Bowie's most famous connection to Dallas is easily his work with hometown blues legend Stevie Ray Vaughan. Vaughan joined Bowie for the recording sessions of his 1983 album Let's Dance. Proving that the Dallas connection was more than a fluke, Bowie later returned to town for rehearsals for the Serious Moonlight Tour in support of Let's Dance, although by that point Vaughan was no longer a part of his band.

2. He learned to box in Texas.

Most of the action happened in Austin, technically, but it's an interesting offshoot of Bowie's connection with Vaughan. Long story short: Bowie learned to box in Austin after Vaughan introduced him to Golden Gloves boxer Richard Lord in Dallas. A piece in Vice quotes former Dallas Observer contributor Adam Pitluk describing the relationship between Bowie and Lord:  

"When Ziggy Stardust called Lord, the trainer nonchalantly agreed to take the rocker under his wing, and the two trained together for a couple of months. Bowie ran the steps and then worked the heavy bags at an old gym on 12th and Jefferson streets in downtown Austin,” Adam Pitluk writes in the book Standing Eight: The Inspiring Story of Jesus 'El Matador' Chavez. “Bowie developed such an affinity for boxing that he even tried his hand at sparring. ‘I’m one of the few people that punched David Bowie in the face and didn’t get the shit beat out of me for it,’ Lord said. Bowie was photographed for the cover of his Let’s Dance album wearing boxing gloves and striking a pose that was quite similar to the stance Lord used when fighting on the pro circuit.”

3. He beat a sexual assault case here (and proved he didn't have AIDS).

Not all of Bowie's connections to Dallas were pleasant ones. In 1987, he was charged with sexual assault. As this UPI archival story explains, he beat the case, saying that the sex was consensual. (In a civil case filed later, Bowie provided blood samples to prove he didn't have AIDS.)

British singer-actor David Bowie was cleared Wednesday by a grand jury on a sexual assault complaint filed by a woman who spent the night with him following a Dallas concert in October.

A spokeswoman in the office of Assistant District Attorney Hugh Lucas said the Dallas County grand jury no-billed Bowie after hearing two hours of testimony on Nov. 11. The results of the grand jury hearing were released Wednesday.
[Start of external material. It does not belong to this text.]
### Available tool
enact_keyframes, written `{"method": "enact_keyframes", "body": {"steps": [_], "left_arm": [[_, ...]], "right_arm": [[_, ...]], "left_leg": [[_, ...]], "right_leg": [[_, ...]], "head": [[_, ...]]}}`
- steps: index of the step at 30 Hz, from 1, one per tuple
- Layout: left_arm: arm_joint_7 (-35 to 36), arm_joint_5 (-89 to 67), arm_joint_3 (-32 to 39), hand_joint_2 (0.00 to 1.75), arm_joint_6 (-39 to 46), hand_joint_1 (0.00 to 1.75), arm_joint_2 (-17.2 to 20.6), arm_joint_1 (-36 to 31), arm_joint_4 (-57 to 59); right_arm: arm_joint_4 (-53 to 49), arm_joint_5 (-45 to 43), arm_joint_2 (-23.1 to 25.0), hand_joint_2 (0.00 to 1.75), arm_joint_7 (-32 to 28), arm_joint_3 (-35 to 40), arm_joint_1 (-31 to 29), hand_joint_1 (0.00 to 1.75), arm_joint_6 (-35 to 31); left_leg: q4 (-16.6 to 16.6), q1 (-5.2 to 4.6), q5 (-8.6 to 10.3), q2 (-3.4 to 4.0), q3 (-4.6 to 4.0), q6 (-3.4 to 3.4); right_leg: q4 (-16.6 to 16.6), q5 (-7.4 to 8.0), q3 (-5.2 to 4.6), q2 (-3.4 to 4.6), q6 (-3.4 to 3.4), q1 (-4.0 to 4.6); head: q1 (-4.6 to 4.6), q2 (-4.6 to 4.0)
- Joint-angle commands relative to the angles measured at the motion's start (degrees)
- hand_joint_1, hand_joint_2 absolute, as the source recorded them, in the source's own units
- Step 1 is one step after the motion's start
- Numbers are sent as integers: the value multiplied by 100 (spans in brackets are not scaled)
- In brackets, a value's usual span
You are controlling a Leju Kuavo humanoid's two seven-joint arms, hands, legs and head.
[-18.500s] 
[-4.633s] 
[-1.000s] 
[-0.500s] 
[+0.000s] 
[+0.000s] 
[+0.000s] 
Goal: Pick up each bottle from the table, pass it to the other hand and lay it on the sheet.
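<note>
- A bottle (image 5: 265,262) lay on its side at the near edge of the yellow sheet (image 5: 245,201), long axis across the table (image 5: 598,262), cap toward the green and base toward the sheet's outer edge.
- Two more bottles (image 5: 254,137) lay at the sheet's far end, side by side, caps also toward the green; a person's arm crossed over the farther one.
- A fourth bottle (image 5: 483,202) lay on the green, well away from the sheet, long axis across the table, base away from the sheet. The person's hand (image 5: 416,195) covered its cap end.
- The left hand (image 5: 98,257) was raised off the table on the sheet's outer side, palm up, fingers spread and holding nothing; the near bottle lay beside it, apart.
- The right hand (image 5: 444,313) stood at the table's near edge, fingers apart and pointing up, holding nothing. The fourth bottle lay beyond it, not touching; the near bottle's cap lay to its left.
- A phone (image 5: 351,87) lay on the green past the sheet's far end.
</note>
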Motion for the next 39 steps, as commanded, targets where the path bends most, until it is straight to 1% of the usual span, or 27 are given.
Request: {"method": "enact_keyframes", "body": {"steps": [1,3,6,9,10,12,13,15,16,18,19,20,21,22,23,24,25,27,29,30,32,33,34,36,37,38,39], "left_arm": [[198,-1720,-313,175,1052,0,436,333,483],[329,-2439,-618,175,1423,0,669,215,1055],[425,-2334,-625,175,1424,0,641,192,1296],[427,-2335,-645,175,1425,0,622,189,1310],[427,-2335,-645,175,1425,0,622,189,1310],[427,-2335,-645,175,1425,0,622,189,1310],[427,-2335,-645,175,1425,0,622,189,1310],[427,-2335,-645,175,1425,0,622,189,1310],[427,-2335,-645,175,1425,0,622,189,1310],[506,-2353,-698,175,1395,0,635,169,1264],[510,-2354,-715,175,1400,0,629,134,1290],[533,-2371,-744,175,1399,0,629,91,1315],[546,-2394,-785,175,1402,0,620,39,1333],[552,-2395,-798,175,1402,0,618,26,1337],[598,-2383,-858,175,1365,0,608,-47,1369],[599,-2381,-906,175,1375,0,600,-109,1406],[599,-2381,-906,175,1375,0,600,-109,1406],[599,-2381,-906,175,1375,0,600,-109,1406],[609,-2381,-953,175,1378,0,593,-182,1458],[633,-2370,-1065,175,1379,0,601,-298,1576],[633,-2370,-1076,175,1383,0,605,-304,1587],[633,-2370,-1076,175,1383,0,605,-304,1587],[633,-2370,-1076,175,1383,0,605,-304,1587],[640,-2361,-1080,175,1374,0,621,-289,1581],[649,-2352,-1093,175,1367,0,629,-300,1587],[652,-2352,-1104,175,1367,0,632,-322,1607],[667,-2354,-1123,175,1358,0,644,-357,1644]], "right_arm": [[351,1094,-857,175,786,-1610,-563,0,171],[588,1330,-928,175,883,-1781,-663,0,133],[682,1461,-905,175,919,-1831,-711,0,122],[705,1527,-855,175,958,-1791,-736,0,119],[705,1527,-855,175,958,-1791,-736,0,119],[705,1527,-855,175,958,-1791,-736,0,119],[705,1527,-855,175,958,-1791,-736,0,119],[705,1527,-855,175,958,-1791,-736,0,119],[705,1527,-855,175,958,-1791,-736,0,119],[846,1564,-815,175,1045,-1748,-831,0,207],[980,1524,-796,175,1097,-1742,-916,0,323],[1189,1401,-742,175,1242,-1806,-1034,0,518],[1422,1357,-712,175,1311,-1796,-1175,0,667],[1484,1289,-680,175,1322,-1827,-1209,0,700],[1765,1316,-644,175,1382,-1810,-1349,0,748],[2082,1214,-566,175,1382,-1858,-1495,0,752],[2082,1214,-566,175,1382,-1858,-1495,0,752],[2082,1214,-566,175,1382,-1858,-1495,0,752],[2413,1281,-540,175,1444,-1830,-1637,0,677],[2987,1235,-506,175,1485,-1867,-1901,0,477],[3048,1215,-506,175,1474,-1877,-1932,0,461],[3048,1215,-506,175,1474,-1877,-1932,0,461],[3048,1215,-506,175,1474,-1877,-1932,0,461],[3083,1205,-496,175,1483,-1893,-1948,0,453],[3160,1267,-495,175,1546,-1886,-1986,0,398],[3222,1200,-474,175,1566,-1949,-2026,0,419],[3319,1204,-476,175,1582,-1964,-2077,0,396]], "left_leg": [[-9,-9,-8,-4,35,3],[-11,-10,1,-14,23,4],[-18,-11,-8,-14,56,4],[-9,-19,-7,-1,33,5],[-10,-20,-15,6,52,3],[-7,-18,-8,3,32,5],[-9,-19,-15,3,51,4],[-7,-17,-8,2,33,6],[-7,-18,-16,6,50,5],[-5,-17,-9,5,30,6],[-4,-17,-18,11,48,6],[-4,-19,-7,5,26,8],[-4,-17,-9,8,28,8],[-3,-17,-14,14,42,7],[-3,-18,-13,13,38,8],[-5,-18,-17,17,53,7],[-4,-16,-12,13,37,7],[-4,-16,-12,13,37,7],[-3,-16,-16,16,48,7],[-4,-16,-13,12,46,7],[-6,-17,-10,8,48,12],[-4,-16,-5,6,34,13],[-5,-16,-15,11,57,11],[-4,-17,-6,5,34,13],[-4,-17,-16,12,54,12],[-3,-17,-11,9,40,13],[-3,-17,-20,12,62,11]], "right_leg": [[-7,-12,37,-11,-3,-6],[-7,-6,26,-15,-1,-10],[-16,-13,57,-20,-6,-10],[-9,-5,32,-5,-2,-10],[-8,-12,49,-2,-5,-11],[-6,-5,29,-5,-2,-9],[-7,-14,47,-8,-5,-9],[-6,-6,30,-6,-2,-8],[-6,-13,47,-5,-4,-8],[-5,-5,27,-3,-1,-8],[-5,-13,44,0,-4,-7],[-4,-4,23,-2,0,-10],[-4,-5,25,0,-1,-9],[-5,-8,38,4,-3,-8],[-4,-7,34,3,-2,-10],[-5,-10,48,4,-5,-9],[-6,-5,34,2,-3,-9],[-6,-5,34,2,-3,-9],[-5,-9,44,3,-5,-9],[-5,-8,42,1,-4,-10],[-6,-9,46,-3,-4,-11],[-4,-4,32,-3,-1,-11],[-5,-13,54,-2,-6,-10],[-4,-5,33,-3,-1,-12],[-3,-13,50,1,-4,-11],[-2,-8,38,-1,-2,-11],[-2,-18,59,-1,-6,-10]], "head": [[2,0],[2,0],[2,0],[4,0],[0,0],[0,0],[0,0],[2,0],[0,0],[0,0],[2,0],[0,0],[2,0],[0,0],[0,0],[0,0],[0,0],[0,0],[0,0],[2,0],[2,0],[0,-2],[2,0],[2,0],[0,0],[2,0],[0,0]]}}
'The grand jury did not find enough evidence to warrant an indictment,' the spokeswoman said.





4. He toured with the Polyphonic Spree.


Bowie may not have donned a robe and joined in on Tim DeLaughter's choir, but for a couple-year stretch in the early 2000s, the Polyphonic Spree were not-infrequent guests of the Thin White Duke. They first popped up over in the U.K. when Bowie invited them to play his Meltdown festival in London, then went on tour with him in 2004 as the opening act of his Reality Tour (which were also Bowie's final tour appearances in Texas).
5. He recorded a TV special in Dallas.

Bowie will probably be remembered best for the role of Ziggy Stardust, but one of his most inspired reinventions came later in the '70s when he produced his "Berlin Trilogy" with Eno, including Low, "Heroes" and Lodger. In the middle of that series of records he played a show at the Dallas Convention Center, which later saw release as a half-hour special titled David Bowie on Stage. This is Bowie at his best.